= Birmingham City F.C. league record by opponent =

Small Heath F.C. pictured in 1893 with the Football League Second Division trophy

Birmingham City Football Club, an English association football club based in the city of Birmingham, was founded in 1875 as Small Heath Alliance. For their first thirteen years, there was no league football, so matches were arranged on an occasional basis, supplemented by cup competitions organised at both local and national level. In 1888, Small Heath joined the Combination, a league set up to provide organised football for those clubs not invited to join the Football League which was to start the same year.

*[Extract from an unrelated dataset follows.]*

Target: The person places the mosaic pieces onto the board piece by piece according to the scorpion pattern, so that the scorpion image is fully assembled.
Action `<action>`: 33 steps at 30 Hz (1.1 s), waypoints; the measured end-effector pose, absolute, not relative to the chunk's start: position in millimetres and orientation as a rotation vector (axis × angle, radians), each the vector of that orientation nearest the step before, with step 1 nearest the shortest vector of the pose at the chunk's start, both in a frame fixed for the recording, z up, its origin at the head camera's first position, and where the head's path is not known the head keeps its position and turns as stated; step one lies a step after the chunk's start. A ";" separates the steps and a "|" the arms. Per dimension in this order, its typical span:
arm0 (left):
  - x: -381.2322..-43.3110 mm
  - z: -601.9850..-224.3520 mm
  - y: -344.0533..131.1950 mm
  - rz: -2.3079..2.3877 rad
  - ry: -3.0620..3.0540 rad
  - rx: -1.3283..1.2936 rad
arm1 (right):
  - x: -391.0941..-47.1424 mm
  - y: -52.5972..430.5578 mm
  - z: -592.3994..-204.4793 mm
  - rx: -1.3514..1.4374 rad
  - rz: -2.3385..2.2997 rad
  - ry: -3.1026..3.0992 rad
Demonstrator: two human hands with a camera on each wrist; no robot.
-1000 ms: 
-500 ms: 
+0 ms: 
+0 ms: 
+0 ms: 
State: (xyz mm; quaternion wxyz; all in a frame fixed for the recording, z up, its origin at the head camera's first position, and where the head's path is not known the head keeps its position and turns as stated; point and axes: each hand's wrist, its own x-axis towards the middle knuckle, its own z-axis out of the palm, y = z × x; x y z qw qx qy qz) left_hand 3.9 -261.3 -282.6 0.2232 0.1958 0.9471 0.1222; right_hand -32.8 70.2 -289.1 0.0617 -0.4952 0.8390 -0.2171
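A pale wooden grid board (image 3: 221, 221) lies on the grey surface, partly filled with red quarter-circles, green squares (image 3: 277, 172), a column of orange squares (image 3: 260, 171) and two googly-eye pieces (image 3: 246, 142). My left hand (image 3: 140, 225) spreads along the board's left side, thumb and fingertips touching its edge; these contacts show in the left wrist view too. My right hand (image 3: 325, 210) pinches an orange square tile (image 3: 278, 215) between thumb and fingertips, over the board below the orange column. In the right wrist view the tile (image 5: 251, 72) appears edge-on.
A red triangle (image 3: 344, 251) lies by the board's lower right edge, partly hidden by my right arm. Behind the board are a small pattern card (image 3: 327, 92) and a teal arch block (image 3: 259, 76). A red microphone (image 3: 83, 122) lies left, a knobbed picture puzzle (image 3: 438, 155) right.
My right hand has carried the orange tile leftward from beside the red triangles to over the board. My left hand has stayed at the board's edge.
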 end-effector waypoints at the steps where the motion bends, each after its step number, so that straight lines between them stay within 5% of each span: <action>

However, the Combination was not well organised, and folded in April 1889 with many fixtures still outstanding. Small Heath were founder members of the Football Alliance in 1889, and three years later were elected to the newly formed Second Division of the Football League. They topped the table in their first season, though failed to win promotion via the test match system then in operation, but reached the top flight for the first time in 1894. Since that time, they have not fallen below the third tier of the English football league system, and were promoted to the Premier League for the first time for the 2002–03 season.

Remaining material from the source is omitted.